Comments : Dear Razorblade...

  • 17 years ago

    by ShatteredGirl

    Really good. 5/5

  • 17 years ago

    by ShhhhItsASecret©

    I think that this poem is lacking... I read your other poem "Dear Cutter" and I think that one had a better flow. This one had a bit shaky flow. The emotion behind it was great, but the way the words were put together seemed a little forced... Like:

    "You trapped me in your web
    Im still fighting to get free today"

    Maybe you should re word the last line. It sounds too choppy... =/ I don't know how else to put it.. Anyway, 4/5 Good job. That was the only line that I thought you should change.

    ~BJ~

  • 17 years ago

    by Lady Vengeance

    It's so beautiful yet soooo sad. incredible. really. absolutely fantastic

  • 17 years ago

    by Lady Vengeance

    So very relative to my life. i absolutely love it. really fascinating and well written. nicely set out too

  • 17 years ago

    by Darien

    Ok, this comment will go for both of the poems. Dear Cutter and Dear Razorblade.

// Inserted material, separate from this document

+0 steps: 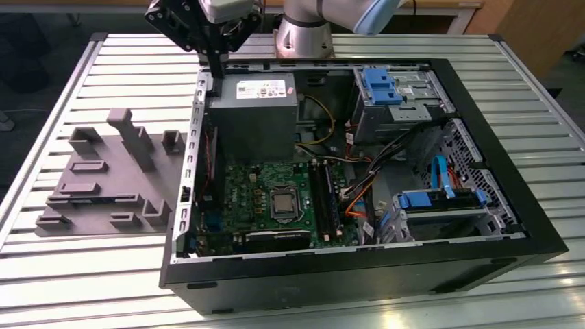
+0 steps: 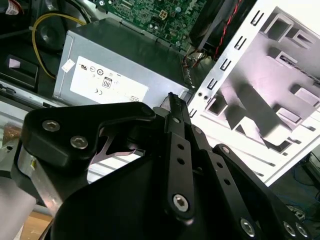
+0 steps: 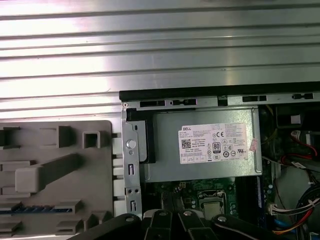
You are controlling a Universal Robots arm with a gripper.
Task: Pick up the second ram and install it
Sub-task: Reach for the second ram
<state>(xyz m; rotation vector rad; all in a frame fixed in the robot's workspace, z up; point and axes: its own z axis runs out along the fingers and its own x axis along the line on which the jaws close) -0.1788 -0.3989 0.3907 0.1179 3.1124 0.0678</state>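
In the exterior view, a ribbed metal worktop (image 1: 82,274) is carrying an open black case (image 1: 366,274) and a grey moulded holder (image 1: 96,175). The gripper (image 1: 218,70) is hovering over the case rim, jaws together, empty. In the second wrist view, matte black links are converging. In the first wrist view, the second ram (image 3: 31,209) is lying in a holder slot.

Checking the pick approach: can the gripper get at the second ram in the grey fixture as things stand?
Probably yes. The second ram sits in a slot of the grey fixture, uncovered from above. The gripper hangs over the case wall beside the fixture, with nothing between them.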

    When I read the first one, I was a bit worried, and wondered if your really thought a razorblade would help. Before I wrote a commented, I decided to read the second part. It was a good thing I did, because I learned you know better. I'm glad you do, and I hope you mean what you say. Those two poems are a great inspirational write, and I hope 'cutter' will read it and learn from it. Excellent job!

  • 17 years ago

    by None

    I find myself constantly coming across poems like this one: set in a depressing tone, written in an immature manner, no original message or feelings, and boring to read from any perspective. I also find the same people commenting on poems like this. They leave comments that praise the poem, relate the poem to themselves or their lives in some way, and let you know just how great and fantastic it is.

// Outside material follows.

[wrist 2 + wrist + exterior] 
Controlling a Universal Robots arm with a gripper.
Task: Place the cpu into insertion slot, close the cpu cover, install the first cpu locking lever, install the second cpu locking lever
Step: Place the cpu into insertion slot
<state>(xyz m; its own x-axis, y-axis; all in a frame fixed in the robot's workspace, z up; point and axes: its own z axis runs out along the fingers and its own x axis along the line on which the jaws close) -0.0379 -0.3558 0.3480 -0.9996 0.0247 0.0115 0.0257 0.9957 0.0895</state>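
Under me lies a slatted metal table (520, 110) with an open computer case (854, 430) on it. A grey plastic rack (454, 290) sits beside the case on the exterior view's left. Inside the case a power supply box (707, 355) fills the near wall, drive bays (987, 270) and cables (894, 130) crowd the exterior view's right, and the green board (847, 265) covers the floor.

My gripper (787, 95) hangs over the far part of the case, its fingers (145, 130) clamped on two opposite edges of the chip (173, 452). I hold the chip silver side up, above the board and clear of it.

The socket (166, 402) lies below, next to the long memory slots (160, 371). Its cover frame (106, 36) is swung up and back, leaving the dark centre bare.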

    You must be told that: this poem is nothing original, I (and I am sure all of your commentators, and you as well,) have read poems exactly like this one. Depression is an overwhelming emotion. I am not arguing this, rather, I am telling you that everyone knows how it feels to be depressed. Since every person knows what sadness is, this emotion is most common. Your poem is just another title to add to a list- the list of poems that fail to express anything of interest.

    In order to make a statement with poetry, a poet should honestly try to be different. This poem fails to be different in a number of ways. I will not list those ways, but I am sure you are more than capable of pointing them out yourself. I will make one statement on the matter, though. You might be thinking that your poem deserves some kind of recognition for being unique in the only way I see- the fact that no one else had mixed certain words in the way you have, this poem is the first of its kind, verbally speaking, but it does not. Like I have stated already, it is merely just another poem.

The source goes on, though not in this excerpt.